## WHAT TO PRODUCE
Show every line of the data below that includes the word "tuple".

(Data extracted from a collection)

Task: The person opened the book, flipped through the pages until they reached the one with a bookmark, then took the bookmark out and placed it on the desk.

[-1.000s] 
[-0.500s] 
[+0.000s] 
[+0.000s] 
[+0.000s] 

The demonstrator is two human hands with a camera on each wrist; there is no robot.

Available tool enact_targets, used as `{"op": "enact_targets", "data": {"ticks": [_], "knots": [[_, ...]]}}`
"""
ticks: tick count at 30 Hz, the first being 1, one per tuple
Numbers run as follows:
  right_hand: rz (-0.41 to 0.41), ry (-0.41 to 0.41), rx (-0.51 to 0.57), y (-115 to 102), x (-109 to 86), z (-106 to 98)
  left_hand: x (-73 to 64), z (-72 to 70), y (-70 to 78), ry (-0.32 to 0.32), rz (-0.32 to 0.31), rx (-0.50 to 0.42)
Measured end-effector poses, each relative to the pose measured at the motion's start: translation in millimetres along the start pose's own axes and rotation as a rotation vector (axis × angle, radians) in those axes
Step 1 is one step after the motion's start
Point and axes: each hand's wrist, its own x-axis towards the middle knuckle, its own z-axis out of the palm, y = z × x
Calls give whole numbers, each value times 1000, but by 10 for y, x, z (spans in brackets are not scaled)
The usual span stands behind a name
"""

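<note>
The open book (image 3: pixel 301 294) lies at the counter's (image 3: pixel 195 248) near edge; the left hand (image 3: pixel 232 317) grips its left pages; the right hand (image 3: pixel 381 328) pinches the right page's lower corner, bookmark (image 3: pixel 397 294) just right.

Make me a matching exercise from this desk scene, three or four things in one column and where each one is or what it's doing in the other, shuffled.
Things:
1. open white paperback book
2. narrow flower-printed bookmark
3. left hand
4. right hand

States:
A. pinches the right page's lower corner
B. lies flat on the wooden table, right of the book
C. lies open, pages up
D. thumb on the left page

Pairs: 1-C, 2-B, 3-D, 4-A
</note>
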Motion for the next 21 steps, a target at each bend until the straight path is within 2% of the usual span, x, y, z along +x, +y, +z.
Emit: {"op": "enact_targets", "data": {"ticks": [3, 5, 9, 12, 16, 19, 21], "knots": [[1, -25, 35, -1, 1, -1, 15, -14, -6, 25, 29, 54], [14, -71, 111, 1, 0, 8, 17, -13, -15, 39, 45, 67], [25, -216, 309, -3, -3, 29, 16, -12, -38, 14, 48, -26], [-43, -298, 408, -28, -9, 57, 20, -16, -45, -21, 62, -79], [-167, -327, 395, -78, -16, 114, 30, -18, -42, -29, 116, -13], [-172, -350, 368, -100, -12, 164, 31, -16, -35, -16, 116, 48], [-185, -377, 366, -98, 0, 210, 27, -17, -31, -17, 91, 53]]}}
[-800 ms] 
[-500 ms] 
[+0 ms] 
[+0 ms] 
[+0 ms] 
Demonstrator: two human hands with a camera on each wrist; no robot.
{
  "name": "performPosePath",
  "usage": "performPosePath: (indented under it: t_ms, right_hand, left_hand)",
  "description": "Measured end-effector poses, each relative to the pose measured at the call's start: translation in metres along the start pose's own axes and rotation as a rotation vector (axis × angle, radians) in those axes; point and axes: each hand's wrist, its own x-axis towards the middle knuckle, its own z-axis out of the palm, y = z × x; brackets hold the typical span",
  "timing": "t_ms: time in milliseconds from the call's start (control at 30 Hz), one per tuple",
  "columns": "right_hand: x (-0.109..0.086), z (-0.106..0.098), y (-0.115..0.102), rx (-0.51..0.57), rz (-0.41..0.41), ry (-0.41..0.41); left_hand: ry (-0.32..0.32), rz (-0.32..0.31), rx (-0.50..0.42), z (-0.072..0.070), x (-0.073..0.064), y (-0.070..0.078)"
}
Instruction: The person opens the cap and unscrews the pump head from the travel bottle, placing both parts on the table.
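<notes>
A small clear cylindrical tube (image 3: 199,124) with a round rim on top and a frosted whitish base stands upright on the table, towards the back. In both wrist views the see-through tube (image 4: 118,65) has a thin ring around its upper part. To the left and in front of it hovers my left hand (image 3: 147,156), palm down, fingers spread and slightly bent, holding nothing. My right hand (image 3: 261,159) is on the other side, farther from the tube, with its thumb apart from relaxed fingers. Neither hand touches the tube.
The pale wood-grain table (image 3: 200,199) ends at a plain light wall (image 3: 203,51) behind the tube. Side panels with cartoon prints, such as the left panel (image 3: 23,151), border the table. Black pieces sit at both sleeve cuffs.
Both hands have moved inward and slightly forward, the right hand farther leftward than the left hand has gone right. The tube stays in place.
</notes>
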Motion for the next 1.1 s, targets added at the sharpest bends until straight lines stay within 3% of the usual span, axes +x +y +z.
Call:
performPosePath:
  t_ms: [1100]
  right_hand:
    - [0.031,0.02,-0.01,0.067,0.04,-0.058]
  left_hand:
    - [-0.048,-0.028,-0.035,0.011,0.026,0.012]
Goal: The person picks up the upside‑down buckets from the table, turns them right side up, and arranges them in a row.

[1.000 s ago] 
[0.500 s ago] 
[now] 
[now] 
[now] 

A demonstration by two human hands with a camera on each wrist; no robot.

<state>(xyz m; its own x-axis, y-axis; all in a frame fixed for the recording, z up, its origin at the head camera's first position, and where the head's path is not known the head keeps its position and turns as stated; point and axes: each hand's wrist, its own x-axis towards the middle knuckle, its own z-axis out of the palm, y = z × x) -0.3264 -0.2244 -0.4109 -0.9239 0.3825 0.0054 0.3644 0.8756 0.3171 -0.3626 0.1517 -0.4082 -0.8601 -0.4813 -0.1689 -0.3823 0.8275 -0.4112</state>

## EXERCISE RESULT
ticks: tick count at 30 Hz, the first being 1, one per tuple
  "timing": "t_ms: time in milliseconds from the call's start (control at 30 Hz), one per tuple",

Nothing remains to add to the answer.